June 30, 2020 at 6:47 pm

Lebanese baker arranging bread loafs at a bakery in the Lebanese capital, Beirut [ANWAR AMRO/AFP via Getty Images]

The Lebanese government on Tuesday raised the price of a 900-gramme loaf of partially subsidised bread to 2,000 pounds from its pre-October-crisis price of 1,500 pounds.

The pound, which is officially pegged at 1,500 to the dollar, has lost over 80% of its value since October and is now trading at nearly 9,000 to the dollar on the black market after sharp falls in recent days.

Since October Lebanon has been in a financial crisis that has seen businesses close and prices and unemployment soar.

The crisis is seen as the worst threat to its stability since the 1975-90 civil war.

READ: Lebanese face food crisis due to economic collapse

The heavily indebted country has maintained an official dollar peg of 1,507.5, but dollars at this level have been rationed exclusively for imports of fuel, medicine, and wheat.
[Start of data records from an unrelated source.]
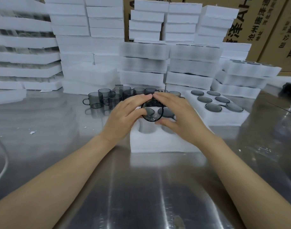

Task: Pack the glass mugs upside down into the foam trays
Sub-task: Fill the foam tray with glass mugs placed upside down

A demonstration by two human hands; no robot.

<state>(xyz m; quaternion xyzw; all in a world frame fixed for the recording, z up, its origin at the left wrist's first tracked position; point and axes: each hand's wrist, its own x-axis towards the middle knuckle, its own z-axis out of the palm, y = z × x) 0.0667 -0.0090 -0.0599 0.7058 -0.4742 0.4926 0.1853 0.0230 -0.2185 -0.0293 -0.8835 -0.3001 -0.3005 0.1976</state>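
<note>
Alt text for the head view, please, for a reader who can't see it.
The left hand and right hand hold a smoky grey glass mug above a white foam tray on a shiny steel table. Beyond lie loose grey mugs, a filled six-mug foam tray and stacks of white foam trays.

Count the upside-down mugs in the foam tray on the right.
6. All sit in the right foam tray, three rows of two: back pair, middle pair, front pair. None seems hidden.
</note>
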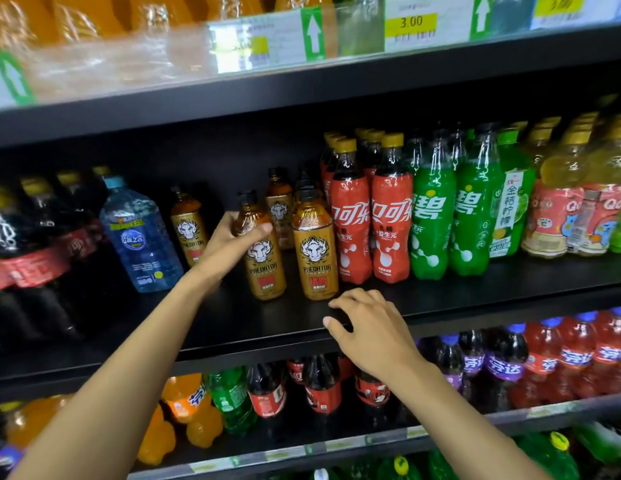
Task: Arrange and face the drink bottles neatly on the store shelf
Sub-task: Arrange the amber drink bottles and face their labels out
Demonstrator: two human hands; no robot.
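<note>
Several amber energy-drink bottles, tiger-head labels, stand on the middle shelf, left of centre.

Item in hand: front-left energy bottle. Label faces outward and the top leans slightly left. Whether the base rests on the shelf or is just lifted cannot be told.

Left grip: a bare hand clasping this bottle at the shoulder, below the black cap, thumb across the front.

Right grip: a bare hand, released and holding nothing. Fingers are loosely bent over the near shelf edge, just below the front-right energy bottle.

Neighbours: the front-right bottle is upright, label outward, just beside the held one. More of the kind stand behind. One stray energy bottle stands farther back on the left, near a blue water bottle. Red cola bottles and green soda bottles are lined up to the right, and large dark cola bottles to the left.

Step, as judged: aligning the energy-drink row, front-left bottle in adjustment.

Next move calls for: setting it upright and level with its right neighbour, label square to the front. Then, probably, the stray bottle is to be brought into line.
</note>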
In recent days there have been long queues in bakeries as oven owners stopped selling their bread to shops, complaining that their production costs had spiralled due to the rapid depreciation in the value of the pound.

Bakeries also threatened to stop bread distribution, saying they were losing money.

The bread crisis sparked renewed anti-government protests on Saturday and Sunday as demonstrators blocked main highways across the country.